Researchers from Carnegie Mellon University and MIT Lincoln Laboratory have found that training an AI model with mathematically "diverse" teammates makes it better at working with AI it has never worked with before.

As AI gets better at doing things that humans used to be the only ones who could do, like driving cars, many people see teaming intelligence as the next step. In the future, humans and AI will work together to do high-stakes jobs like complex surgery or protecting against missiles. But before teaming intelligence can take off, researchers need to solve a problem that makes it hard for people to work together: people often don't like or trust their AI partners.

Is diversity the key to collaboration?

Now, new research shows that diversity is one of the essential things researchers can do to make AI a better team player. Recently, researchers at the MIT Lincoln Laboratory have found that training an AI model with mathematically "diverse" teammates improves working with other AI it has never worked with before in the card game Hanabi. Also, both Facebook and Google's DeepMind published work at the same time that added diversity to training to improve results in games where humans and AI work together.

Adapting to different behaviours

Many researchers are utilizing Hanabi as a test bed for developing cooperative AI. Hanabi requires players to work together to stack cards in the correct order, but they can only see their teammates' cards and can only offer each other a few hints as to which cards they possess.

Lincoln Laboratory researchers used humans in a previous experiment to evaluate one of the world's best-performing Hanabi AI models. They were startled to discover that humans despised playing with this AI model, describing it as a perplexing and unreliable teammate. "We're missing something about human preference," Allen adds, "and we're not yet competent at developing models that could function in the current world."
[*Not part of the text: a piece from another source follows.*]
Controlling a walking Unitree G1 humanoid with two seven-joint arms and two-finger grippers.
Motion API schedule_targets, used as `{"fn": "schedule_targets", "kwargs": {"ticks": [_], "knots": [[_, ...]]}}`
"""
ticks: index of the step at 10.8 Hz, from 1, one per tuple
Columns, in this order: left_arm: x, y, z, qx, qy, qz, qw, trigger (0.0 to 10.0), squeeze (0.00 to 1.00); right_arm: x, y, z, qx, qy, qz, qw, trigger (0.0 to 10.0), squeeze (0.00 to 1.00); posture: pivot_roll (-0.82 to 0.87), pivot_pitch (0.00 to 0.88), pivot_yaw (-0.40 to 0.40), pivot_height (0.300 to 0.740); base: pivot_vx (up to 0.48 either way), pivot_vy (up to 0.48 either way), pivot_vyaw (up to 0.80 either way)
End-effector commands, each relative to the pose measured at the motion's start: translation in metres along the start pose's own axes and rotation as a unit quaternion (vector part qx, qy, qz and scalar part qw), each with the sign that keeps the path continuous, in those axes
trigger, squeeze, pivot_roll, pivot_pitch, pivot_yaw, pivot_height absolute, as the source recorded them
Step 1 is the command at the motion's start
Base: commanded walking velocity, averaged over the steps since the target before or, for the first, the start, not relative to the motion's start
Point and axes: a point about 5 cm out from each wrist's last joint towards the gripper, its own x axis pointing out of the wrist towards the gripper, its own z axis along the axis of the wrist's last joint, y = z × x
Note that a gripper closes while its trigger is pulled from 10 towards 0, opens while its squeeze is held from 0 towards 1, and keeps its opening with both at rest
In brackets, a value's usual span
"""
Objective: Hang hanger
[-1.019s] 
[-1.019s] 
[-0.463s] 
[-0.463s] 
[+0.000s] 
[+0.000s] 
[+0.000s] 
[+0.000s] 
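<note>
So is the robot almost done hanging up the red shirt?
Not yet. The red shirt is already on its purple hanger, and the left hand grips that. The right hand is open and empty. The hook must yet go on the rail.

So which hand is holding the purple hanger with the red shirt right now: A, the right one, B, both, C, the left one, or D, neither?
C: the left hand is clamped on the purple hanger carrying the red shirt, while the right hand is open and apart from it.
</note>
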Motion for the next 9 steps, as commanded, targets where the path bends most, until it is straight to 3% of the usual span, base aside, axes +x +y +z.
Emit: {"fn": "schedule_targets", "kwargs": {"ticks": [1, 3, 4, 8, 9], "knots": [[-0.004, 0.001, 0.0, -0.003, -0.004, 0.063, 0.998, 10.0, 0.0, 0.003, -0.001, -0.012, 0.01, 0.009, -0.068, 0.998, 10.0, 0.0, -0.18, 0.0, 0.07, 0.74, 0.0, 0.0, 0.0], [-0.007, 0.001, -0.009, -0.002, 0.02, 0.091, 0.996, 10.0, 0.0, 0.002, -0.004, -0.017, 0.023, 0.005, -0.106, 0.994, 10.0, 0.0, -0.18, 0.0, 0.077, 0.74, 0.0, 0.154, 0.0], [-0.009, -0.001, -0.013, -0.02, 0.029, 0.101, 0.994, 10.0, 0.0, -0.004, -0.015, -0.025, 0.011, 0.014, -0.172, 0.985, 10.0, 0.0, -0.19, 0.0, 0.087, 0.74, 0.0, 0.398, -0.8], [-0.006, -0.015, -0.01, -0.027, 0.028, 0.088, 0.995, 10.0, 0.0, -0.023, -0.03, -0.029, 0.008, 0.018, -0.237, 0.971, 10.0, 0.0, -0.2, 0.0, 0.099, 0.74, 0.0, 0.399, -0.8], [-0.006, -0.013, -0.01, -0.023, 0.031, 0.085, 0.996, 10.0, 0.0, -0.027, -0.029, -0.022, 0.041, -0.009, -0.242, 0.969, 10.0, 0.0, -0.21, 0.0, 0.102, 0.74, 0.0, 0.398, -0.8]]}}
Why reinforcement learning?

The researchers wondered if cooperative AI required special training. Reinforcement learning is a sort of AI that traditionally learns how to succeed at complex tasks by determining which behaviours offer the most significant reward. It is frequently trained and tested on models that are comparable to itself. This method has produced unrivalled AI players in competitive games like Go and StarCraft.

However, for AI to be a good collaborator, it may need to be concerned not only with maximizing reward while working with other AI agents but also with something more fundamental: understanding and adapting to the abilities and preferences of others. Moreover, it must learn from and adapt to diversity.

Conclusion

Indeed, this research did not involve human testing of Any-Play. However, simultaneously with the lab's work, DeepMind published a study using a similar diversity-training strategy to produce an AI entity capable of playing the collaboration game Overcooked with humans. As Allen explains, this outcome leads us to believe that our technique, which we feel is much more generalizable, would also work well with humans. In addition, Facebook also used a variety of training to promote collaboration among Hanabi AI agents. Still, its method was more complex and required adjustments to the Hanabi game rules to be executable.

Unproven is the notion that inter-algorithm cross-play scores are reliable indications of human preference. To reintroduce the human perspective into the process, the researchers intend to attempt a correlation between a person's feelings toward an AI, such as mistrust or perplexity, and the same goals employed to train the AI. The discovery of these links could speed up progress in the field.